In this previous post, I explained how to install Snort on Ubuntu 12.04. The next step is to make sure that your rules are up-to-date. This is accomplished by updating SNORT rules using Pulled Pork. An IDS with an outdated rule set is as effective as an Antivirus product which hasn’t been updated for a couple of months. It only gives you a false sense of security. We’ll describe the steps you have to take for Updating Snort Rules using Pulled Pork.
This tool is not available for installation from the Ubuntu repositories. Therefor have to install the tool and any prerequisites on our own.
Pulled Pork requires 2 perl libraries. On Ubuntu, you can install them like this.

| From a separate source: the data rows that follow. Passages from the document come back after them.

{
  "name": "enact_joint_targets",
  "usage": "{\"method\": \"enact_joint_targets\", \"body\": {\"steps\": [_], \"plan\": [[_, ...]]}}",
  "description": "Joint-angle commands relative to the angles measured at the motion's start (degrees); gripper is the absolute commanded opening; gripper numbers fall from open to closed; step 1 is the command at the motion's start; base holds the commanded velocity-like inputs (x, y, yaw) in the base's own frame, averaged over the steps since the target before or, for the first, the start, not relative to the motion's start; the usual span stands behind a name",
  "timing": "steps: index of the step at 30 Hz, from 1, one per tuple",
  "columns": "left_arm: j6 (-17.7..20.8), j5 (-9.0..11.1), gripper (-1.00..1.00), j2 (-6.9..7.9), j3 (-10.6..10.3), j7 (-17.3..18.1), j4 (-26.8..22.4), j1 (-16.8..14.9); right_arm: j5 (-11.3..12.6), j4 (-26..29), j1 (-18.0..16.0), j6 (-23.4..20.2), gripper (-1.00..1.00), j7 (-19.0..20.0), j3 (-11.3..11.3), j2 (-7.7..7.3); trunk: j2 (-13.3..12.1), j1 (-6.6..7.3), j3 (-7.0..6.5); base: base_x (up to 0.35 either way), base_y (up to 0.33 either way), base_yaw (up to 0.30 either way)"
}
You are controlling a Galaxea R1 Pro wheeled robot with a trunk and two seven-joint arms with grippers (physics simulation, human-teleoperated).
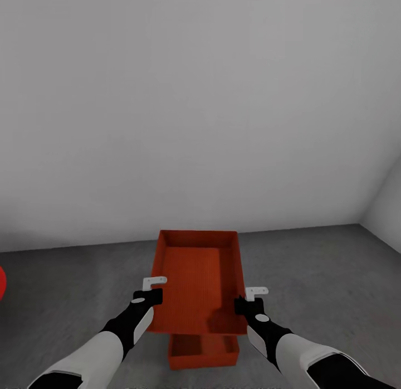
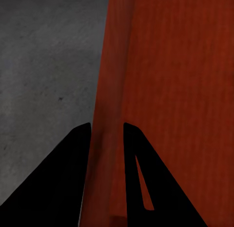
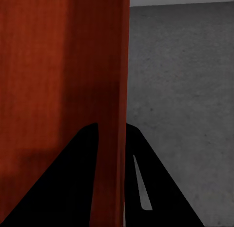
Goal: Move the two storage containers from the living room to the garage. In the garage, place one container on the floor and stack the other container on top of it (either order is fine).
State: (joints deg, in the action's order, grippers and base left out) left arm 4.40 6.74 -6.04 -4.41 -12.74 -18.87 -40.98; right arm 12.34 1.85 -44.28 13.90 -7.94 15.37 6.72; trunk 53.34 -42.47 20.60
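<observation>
Top bin [image 1: 197, 283]: held up btwn both hands, centre of head view, open side up, above the floor.
Low bin [image 1: 203, 351]: on floor [image 1: 323, 277] at 6 o'clock of top bin, partly hidden under it.
L hand [image 1: 154, 288]: pinching top bin's left wall [image 2: 105, 154], one finger each side.
R hand [image 1: 249, 300]: pinching its right wall [image 3: 113, 139], same way.
Wall [image 1: 200, 110]: plain grey-white, at 12.
Red shape [image 1: 2, 283]: at 9, cut by frame edge; can't tell what.

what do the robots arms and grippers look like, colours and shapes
In the head view both arms have glossy white forearm shells that narrow into black wrist sections, each with a small pale oval patch. The left gripper and right gripper are black with a small white bracket-like tip. In the wrist views the fingers are flat black wedges.
</observation>
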Motion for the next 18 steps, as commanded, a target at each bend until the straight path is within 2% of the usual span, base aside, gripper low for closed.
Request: {"method": "enact_joint_targets", "body": {"steps": [1, 18], "plan": [[0.43, -0.68, -1.0, 1.91, 2.8, -2.76, -0.31, -0.09, 1.02, -1.67, -0.02, 0.33, -1.0, -0.41, -1.04, -2.33, 0.05, 0.0, 0.15, 0.0, 0.0, 0.0], [0.43, -0.75, -1.0, 1.91, 2.74, -2.82, -0.31, -0.1, 1.04, -1.67, -0.02, 0.33, -1.0, -0.41, -1.05, -2.33, 0.05, 0.0, 1.73, 0.0, 0.0, 0.0]]}}
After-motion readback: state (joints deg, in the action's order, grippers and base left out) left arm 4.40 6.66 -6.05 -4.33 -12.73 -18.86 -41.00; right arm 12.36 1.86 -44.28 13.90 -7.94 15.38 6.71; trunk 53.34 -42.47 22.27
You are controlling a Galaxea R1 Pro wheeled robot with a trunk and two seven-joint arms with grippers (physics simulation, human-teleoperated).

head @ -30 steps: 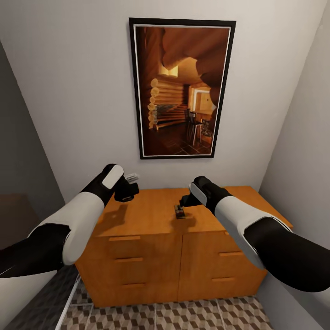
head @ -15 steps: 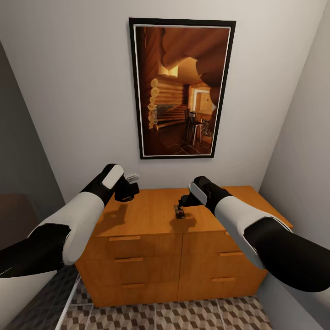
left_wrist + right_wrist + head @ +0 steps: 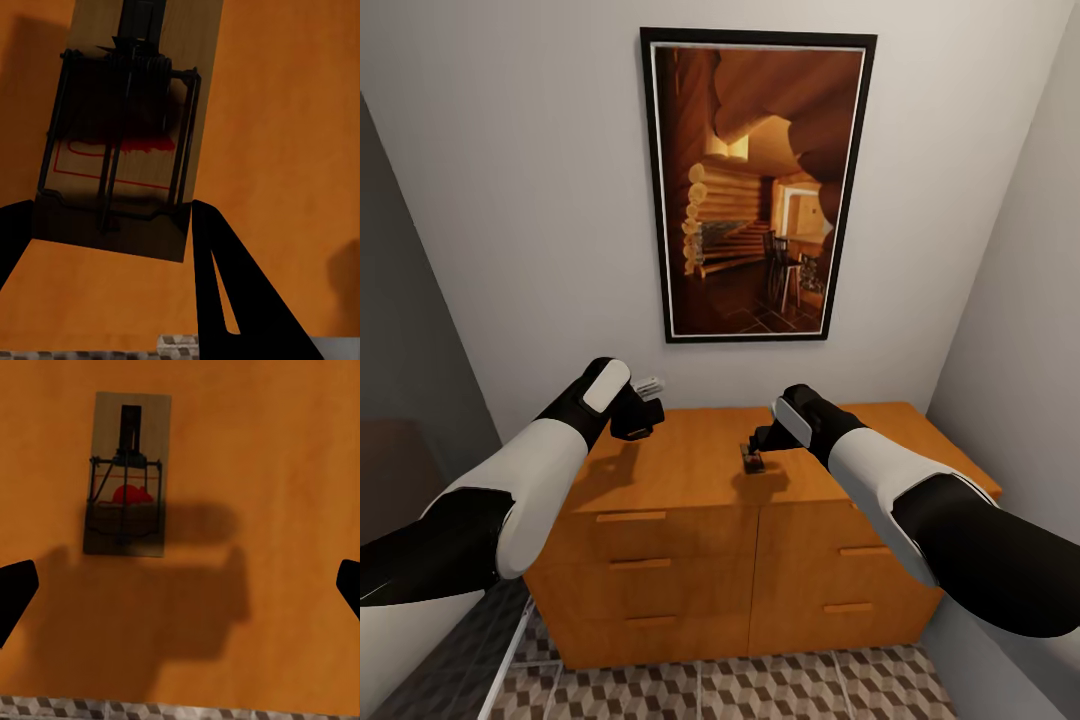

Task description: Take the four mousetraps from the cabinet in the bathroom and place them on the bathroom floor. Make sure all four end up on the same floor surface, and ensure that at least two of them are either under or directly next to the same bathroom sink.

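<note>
The head camera is tipping slightly; both arms are staying put. The left gripper (image 3: 112, 225) is pinching one mousetrap (image 3: 127, 127) above the cabinet (image 3: 690, 470). The right gripper (image 3: 180, 585), fingers spread, is hovering over another mousetrap (image 3: 126, 476) lying ahead, its long axis pointing away from the fingers.

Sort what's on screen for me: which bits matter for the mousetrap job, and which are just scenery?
Job:
mousetrap between the left gripper's fingers
mousetrap on the cabinet top
cabinet
bathroom floor
left gripper
right gripper

Scenery:
framed log-cabin picture
grey wall
</note>
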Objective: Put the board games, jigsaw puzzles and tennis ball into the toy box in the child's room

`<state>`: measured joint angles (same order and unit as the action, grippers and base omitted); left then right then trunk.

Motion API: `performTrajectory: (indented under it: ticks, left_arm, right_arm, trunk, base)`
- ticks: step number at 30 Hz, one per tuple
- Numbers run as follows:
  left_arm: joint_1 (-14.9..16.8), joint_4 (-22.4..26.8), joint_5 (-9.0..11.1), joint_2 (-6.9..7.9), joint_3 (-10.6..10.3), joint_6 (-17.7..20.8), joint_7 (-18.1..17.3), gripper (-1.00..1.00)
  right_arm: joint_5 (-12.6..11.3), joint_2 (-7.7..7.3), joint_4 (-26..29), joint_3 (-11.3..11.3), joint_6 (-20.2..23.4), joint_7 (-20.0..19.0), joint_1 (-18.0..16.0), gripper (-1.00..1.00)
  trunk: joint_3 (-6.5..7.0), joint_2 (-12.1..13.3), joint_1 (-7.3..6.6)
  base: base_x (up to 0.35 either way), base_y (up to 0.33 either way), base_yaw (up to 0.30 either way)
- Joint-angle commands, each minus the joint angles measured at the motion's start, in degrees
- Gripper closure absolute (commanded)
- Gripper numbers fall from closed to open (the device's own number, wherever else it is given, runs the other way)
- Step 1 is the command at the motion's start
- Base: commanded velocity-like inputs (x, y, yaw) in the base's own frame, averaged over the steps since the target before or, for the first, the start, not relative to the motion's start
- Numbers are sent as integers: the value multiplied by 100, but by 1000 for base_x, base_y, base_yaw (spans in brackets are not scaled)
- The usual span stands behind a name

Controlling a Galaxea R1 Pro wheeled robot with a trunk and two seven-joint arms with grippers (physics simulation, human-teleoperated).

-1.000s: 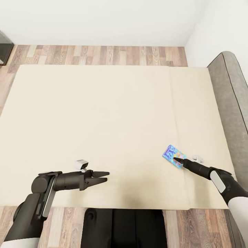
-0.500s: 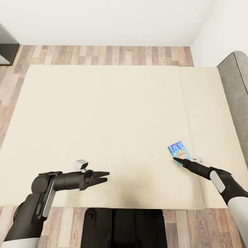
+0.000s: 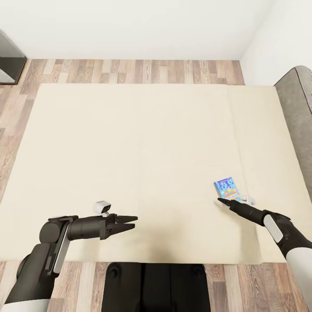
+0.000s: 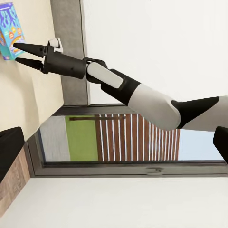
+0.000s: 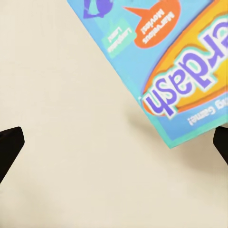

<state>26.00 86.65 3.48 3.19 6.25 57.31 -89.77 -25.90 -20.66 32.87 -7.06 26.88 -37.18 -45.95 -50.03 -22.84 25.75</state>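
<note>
Nearest the robot's base, the black left gripper (image 3: 130, 222) hangs low over the near part of the broad, flat cream bed (image 3: 143, 143), its two pointed fingers slightly parted and grasping nothing. To the robot's right, the black right gripper (image 3: 224, 201) reaches forward with its tips just at the near edge of the small blue board game box (image 3: 227, 189). In the left wrist view that right gripper (image 4: 20, 53) shows both fingers spread apart, empty, their points beside the box (image 4: 9, 29).

The small board game (image 5: 161, 61) lies flat on the mattress, close to the seam between the bed's two panels and on its right-hand side. It is a thin rectangle with a turquoise border, a blue face, an orange oval carrying purple lettering that ends in "rdash", and an orange speech bubble with small white text.

Beyond the bed runs a strip of wood-plank floor (image 3: 130, 71), then a plain white wall (image 3: 130, 26). A grey padded headboard (image 3: 299, 104) edges the bed on the right.
</note>
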Motion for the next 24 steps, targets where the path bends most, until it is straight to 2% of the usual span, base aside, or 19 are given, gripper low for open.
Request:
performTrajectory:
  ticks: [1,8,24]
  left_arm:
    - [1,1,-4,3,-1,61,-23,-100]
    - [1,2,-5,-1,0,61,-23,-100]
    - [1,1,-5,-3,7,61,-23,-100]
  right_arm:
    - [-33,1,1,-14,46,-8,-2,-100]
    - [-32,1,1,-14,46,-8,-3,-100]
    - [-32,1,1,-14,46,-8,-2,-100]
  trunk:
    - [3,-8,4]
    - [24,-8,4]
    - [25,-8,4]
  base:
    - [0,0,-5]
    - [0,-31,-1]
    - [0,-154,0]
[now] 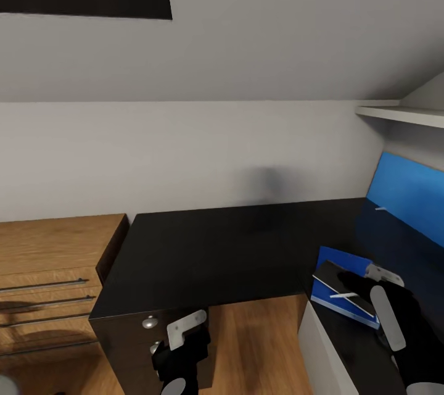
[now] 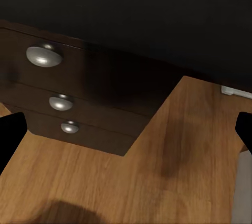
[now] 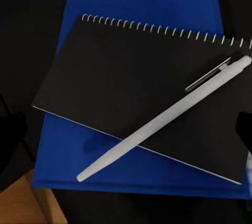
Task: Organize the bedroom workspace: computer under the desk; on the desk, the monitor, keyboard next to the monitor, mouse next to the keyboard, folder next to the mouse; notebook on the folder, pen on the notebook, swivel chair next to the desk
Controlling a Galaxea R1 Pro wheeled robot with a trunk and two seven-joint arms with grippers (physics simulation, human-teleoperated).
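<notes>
While the white pen (image 3: 167, 116) is lying across the black notebook (image 3: 126, 93) on the blue folder (image 3: 152, 3) at lower right of the head view, the right gripper (image 3: 126, 145) is hovering wide above, stacking seemingly finishing, so withdrawing is coming next.

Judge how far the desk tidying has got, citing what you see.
Done: the pen lies on the notebook, stacked on the blue folder on the desk. In hand: nothing; both grippers look open. Left: keyboard, mouse and chair placement cannot be confirmed here.
</notes>
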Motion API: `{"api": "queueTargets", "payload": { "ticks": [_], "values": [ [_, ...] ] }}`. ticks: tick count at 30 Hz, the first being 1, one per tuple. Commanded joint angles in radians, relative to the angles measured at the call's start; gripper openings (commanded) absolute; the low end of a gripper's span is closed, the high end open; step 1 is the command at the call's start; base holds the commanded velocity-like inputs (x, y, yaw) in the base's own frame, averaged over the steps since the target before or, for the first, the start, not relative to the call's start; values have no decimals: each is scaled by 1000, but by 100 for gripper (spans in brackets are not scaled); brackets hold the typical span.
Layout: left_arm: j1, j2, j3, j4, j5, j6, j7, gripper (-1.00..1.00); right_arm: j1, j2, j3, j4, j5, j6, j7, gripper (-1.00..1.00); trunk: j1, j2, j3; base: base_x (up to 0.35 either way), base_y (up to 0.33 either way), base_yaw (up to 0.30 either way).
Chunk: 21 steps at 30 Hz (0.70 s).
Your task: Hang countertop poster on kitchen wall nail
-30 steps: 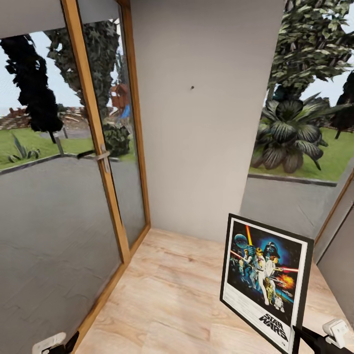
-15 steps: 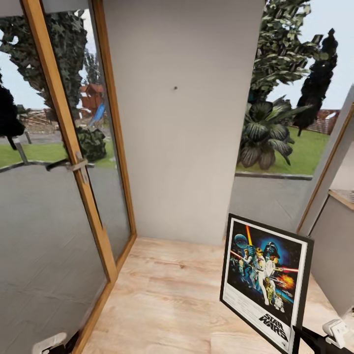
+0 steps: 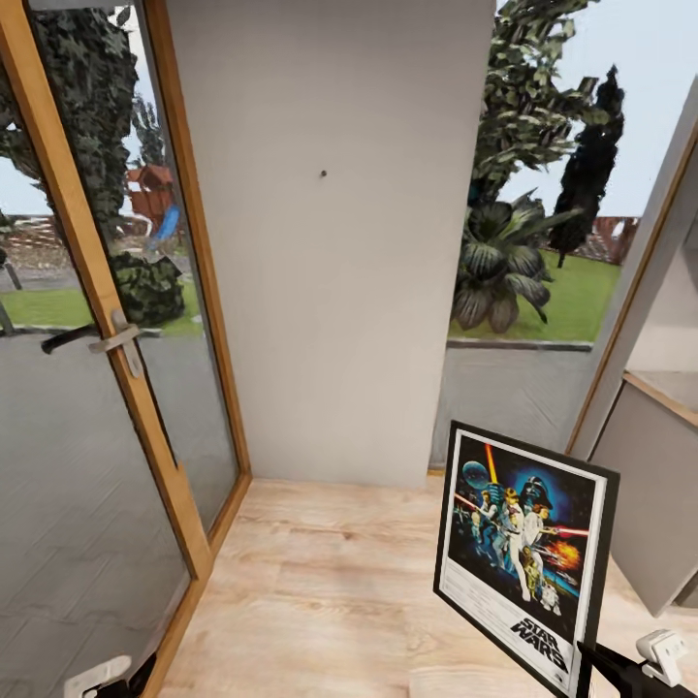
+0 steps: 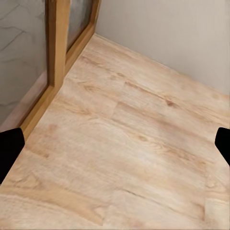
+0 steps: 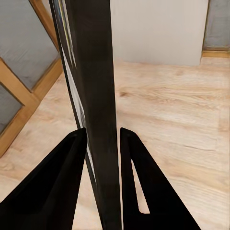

# apt-get install libcrypt-ssleay-perl liblwp-protocol-https-perl
Install Pulled Pork
I downloaded the most recent version. It’s critical to download the latest version from the trunk. Version 0.6.1 which is available for download doesn’t work anymore due to changes on the Emerging Threats website. You’ll get an error because the certificate isn’t valid.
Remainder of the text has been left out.